Optimal Capacity Modification for Strongly Stable Matchings

We consider the Hospital/Residents (HR) problem in the presence of ties in preference lists. Among the three notions of stability, viz. weak, strong, and super stability, we focus on the notion of strong stability. Strong stability has many desirable properties both theoretically and practically; however, its existence is not guaranteed. In this paper, our objective is to optimally increase the quotas of hospitals to ensure that a strongly stable matching exists in the modified instance. First, we show that if ties are allowed in residents' preference lists, it may not be possible to augment the hospital quotas to obtain an instance that admits a strongly stable matching. When residents' preference lists are strict, we explore two natural optimization criteria: (i) minimizing the maximum capacity increase for any hospital (MINMAX), and (ii) minimizing the total capacity increase across all hospitals (MINSUM). We show that the MINMAX problem is NP-hard in general.
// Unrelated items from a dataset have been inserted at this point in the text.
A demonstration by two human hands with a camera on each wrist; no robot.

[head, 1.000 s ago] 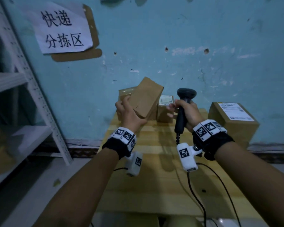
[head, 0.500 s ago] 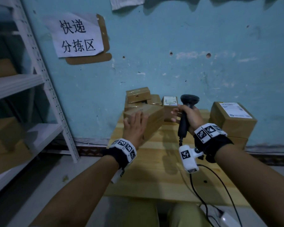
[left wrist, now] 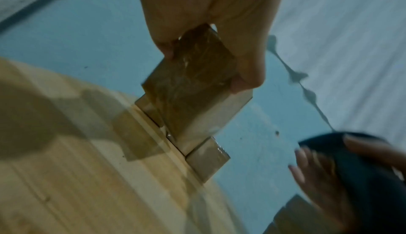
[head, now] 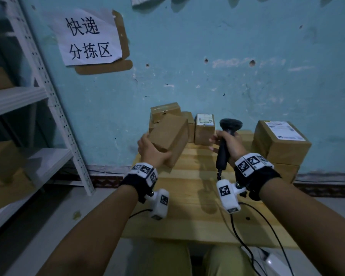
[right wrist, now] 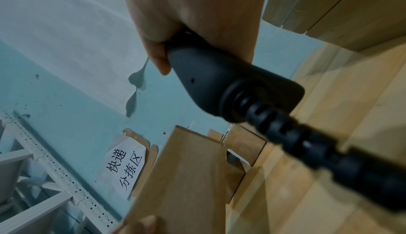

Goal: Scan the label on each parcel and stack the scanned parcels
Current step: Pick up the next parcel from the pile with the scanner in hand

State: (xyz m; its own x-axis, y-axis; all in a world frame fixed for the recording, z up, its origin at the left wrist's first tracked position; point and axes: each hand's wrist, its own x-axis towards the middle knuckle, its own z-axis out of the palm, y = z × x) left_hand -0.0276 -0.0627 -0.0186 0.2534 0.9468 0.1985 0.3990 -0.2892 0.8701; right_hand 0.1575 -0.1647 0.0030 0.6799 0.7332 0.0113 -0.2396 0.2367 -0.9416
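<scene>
My left hand [head: 152, 150] grips a plain brown parcel [head: 170, 136] by its near end, tilted above the left side of the wooden table [head: 191, 198]. The same parcel [left wrist: 193, 84] shows in the left wrist view, pinched between thumb and fingers. No label is visible on it. My right hand [head: 230, 143] holds a black corded scanner [head: 226, 136] upright by its handle, just right of the parcel. In the right wrist view the scanner handle [right wrist: 219, 78] fills the centre with the held parcel [right wrist: 186, 177] below.
Several small parcels [head: 165, 111] sit against the blue wall behind, one upright with a label [head: 205, 119]. A larger labelled box [head: 281, 140] tops a stack at the table's right. A white metal shelf [head: 48, 108] holding boxes stands to the left. The scanner cable [head: 245, 236] trails off the table's front.
The left hand lowered the parcel toward the table, then raised it again and tilted it up beside the scanner. The right hand kept the scanner almost still.
</scene>
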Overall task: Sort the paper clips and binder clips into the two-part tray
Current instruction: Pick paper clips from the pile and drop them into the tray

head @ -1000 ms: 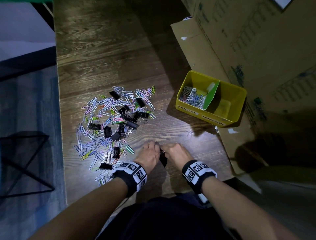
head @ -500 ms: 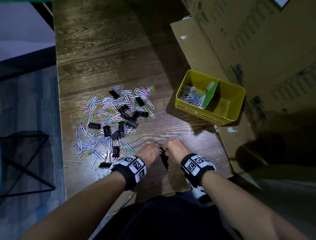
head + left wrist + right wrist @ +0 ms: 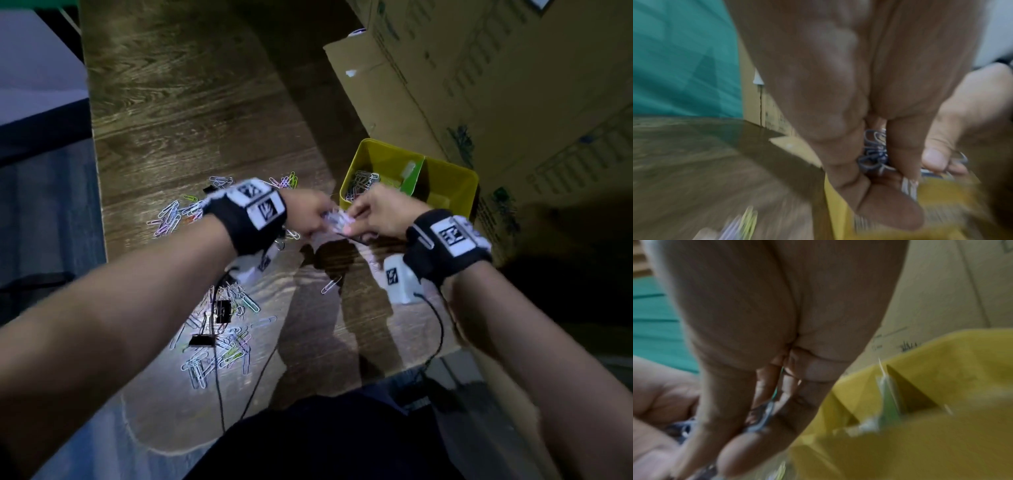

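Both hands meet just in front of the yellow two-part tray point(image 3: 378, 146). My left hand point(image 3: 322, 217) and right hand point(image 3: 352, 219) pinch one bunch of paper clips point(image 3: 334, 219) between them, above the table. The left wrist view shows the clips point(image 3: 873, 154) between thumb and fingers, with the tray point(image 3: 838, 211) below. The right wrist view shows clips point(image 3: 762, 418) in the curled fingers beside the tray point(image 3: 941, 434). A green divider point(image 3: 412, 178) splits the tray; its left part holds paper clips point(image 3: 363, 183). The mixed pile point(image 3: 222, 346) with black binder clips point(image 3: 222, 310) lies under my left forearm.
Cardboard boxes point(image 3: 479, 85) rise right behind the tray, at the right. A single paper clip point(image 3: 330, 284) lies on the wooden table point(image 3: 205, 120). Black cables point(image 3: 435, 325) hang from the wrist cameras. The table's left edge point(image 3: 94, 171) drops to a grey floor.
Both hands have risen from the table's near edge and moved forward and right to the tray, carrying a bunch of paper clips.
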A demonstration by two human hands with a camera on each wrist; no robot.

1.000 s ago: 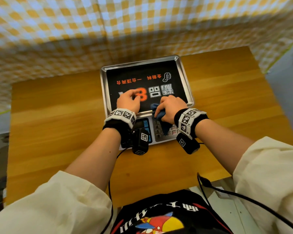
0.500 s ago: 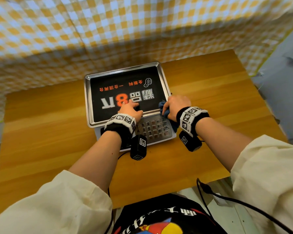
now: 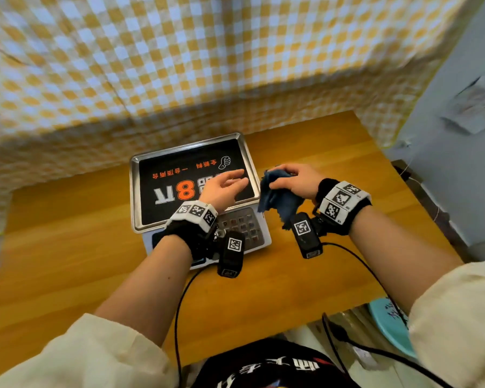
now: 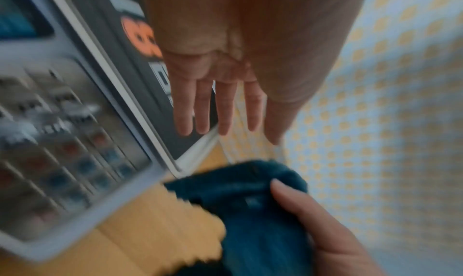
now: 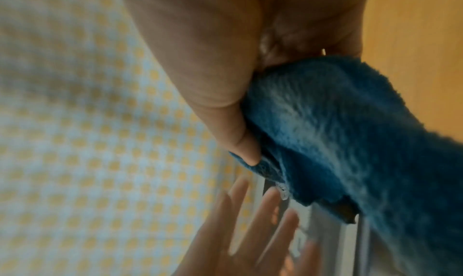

When hospital preference lists can have ties of length at most $\ell+1$, we give a polynomial-time algorithm that increases each hospital's quota by at most $\ell$, ensuring the resulting instance admits a strongly stable matching. We show that the MINSUM problem admits a polynomial-time algorithm. However, when each hospital incurs a cost for each capacity increase, the problem becomes NP-hard, even if the costs are 0 or 1. This also implies that the problem cannot be approximated to any multiplicative factor. We also consider a related problem under the MINSUM objective. Given an HR instance and a forced pair $(r^*,h^*)$, the goal is to decide if it is possible to increase hospital quotas (if necessary) to obtain a strongly stable matching that matches the pair $(r^*,h^*)$. We show a polynomial-time algorithm for this problem.